◆ Assignment:
Reproduce the listing exactly and skip over any pictures.
.....
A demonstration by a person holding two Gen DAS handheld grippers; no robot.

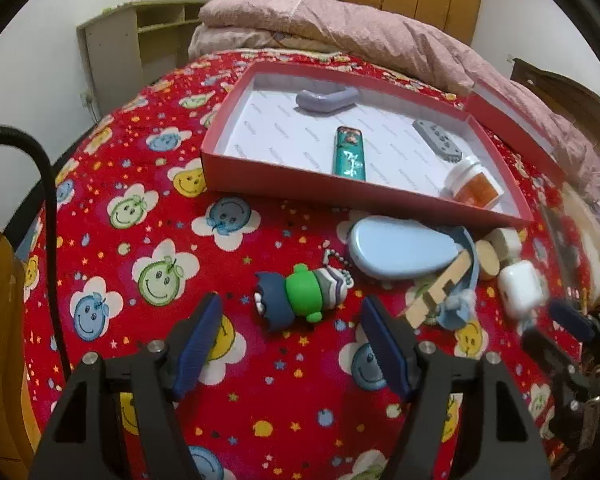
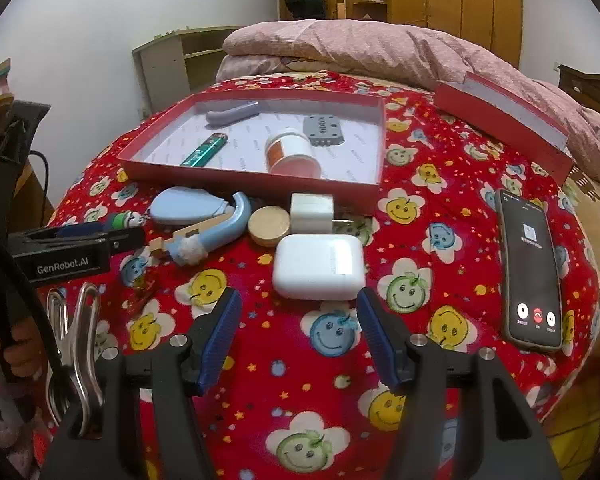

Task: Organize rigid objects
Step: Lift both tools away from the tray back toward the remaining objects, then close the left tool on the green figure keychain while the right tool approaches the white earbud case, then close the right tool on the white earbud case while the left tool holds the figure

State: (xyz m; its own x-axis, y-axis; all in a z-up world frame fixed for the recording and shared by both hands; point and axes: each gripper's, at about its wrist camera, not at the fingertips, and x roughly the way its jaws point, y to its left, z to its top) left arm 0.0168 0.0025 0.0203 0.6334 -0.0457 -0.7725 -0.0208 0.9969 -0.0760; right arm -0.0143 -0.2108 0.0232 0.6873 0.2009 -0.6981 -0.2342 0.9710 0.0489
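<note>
A red box (image 1: 260, 178) (image 2: 236, 180) lies on the bed and holds a purple handle (image 1: 326, 100), a green lighter (image 1: 350, 154), a grey block (image 1: 438, 140) and a small jar (image 1: 474, 182). In front of it lie a green and blue figure keychain (image 1: 296, 296), a light blue case (image 1: 396, 246), a wooden piece (image 1: 440, 290), a round wooden disc (image 2: 269, 225), a white plug (image 2: 312, 213) and a white earbud case (image 2: 319, 267). My left gripper (image 1: 292, 314) is open just short of the figure. My right gripper (image 2: 298, 308) is open just short of the earbud case.
A red flower-print blanket (image 2: 420, 240) covers the bed. A phone (image 2: 530, 270) lies at the right in the right wrist view. The box lid (image 2: 504, 124) lies at the back right. A pink quilt (image 1: 360, 36) is piled behind. A metal clip (image 2: 80, 344) shows at the lower left.
</note>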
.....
◆ Result for this task:
A demonstration by a person holding two Gen DAS handheld grippers; no robot.


Task: Organize rigid objects
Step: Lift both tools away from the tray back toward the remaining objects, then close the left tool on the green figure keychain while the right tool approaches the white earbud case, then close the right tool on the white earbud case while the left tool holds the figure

State: (xyz m; its own x-axis, y-axis; all in a z-up world frame fixed for the recording and shared by both hands; point and axes: each gripper's, at about its wrist camera, not at the fingertips, and x roughly the way its jaws point, y to its left, z to its top) left arm 0.0168 0.0025 0.0203 0.6334 -0.0457 -0.7725 -0.0208 0.9969 -0.0760; right arm -0.0143 -0.2108 0.0232 0.6873 0.2009 -0.6981 -0.2342 0.9710 0.0489
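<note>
A red box (image 1: 260, 178) (image 2: 236, 180) lies on the bed and holds a purple handle (image 1: 326, 100), a green lighter (image 1: 350, 154), a grey block (image 1: 438, 140) and a small jar (image 1: 474, 182). In front of it lie a green and blue figure keychain (image 1: 296, 296), a light blue case (image 1: 396, 246), a wooden piece (image 1: 440, 290), a round wooden disc (image 2: 269, 225), a white plug (image 2: 312, 213) and a white earbud case (image 2: 319, 267). My left gripper (image 1: 292, 314) is open just short of the figure. My right gripper (image 2: 298, 308) is open just short of the earbud case.
A red flower-print blanket (image 2: 420, 240) covers the bed. A phone (image 2: 530, 270) lies at the right in the right wrist view. The box lid (image 2: 504, 124) lies at the back right. A pink quilt (image 1: 360, 36) is piled behind. A metal clip (image 2: 80, 344) shows at the lower left.
</note>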

The exercise is done.